I won’t list all of them, but the usual suspects were out there complaining about how this “racist” ad made them feel unseen, threatened, disrespected. A lot of social media users complained that they used a white woman to promote eugenics, even though no one says anything about eugenics when Halle Berry or Beyonce come out hawking whatever it is they are selling at any given moment.

It’s a ridiculous overreaction to a culture that is now supposed to crash through the Looking Glass and pretend that those overweight and tattooed Dove models are the standard of a new sort of beauty.

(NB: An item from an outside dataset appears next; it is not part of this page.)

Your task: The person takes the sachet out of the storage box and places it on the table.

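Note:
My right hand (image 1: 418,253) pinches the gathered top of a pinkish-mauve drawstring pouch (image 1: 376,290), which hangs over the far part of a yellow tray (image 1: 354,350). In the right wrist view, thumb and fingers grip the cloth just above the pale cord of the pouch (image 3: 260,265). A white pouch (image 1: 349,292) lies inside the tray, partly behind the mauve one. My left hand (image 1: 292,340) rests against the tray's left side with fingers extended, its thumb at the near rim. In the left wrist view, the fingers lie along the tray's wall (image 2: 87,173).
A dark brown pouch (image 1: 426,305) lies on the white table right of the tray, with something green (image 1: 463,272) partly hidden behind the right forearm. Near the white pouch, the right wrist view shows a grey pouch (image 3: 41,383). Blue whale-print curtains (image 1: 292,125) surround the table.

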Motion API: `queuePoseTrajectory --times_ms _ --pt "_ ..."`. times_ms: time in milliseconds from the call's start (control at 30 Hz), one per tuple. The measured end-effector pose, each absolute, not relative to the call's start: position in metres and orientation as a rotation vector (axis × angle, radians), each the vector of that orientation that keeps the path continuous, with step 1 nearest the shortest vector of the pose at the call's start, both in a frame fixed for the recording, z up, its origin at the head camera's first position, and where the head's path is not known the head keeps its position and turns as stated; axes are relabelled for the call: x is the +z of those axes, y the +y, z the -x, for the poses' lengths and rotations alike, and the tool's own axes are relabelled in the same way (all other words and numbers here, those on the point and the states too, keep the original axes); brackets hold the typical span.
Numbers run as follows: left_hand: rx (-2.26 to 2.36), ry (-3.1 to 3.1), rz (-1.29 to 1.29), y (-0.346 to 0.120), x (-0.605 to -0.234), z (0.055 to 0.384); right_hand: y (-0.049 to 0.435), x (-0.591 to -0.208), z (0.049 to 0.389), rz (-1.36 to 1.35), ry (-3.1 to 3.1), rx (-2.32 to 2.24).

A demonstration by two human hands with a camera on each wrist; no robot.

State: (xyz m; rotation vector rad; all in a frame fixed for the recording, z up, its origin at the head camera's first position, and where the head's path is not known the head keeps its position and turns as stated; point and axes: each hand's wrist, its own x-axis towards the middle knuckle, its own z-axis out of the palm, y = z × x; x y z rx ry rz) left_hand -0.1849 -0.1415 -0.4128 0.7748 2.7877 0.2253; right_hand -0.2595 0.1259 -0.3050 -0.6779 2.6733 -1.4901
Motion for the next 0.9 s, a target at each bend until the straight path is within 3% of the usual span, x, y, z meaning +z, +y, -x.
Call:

They are the standard of a new sort of something, but beauty isn’t even close.

I am sure that I will get a lot of pushback from the “don’t judge” crowds, who then go on to judge women who represent a classic standard of beauty, a la our own Grace Kelly.

The ones who demand tolerance for piercings, cellulite and pink hair are exactly the ones ready to attack Sweeney for being Eugenics Barbie.

And the idea that we need to have a Chinese-menu sort of casting for every print and television ad, with one from column Black, one from column Asian, one from column trans, one from column pre-Ozempic and one from column Kamala Harris’ stepdaughter — but none from column blue-eyed blonde — is much more disrespectful than Sidney Sweeney seducing the camera.

So while I am not a fan of blondes per se, and think that Sophia Loren and Ava Gardner wiped the floor with Marilyn Monroe and Catherine Deneuve-bottle blondes, but who’s paying attention.

This reflexive outrage at a pretty woman who isn’t afraid to flaunt her stuff is much scarier than that group of vanilla children out to take over the world.

Christine Flowers is an attorney and a columnist for the Delaware County Daily Times in Pennsylvania. Her column is distributed exclusively by Cagle Cartoons newspaper syndicate.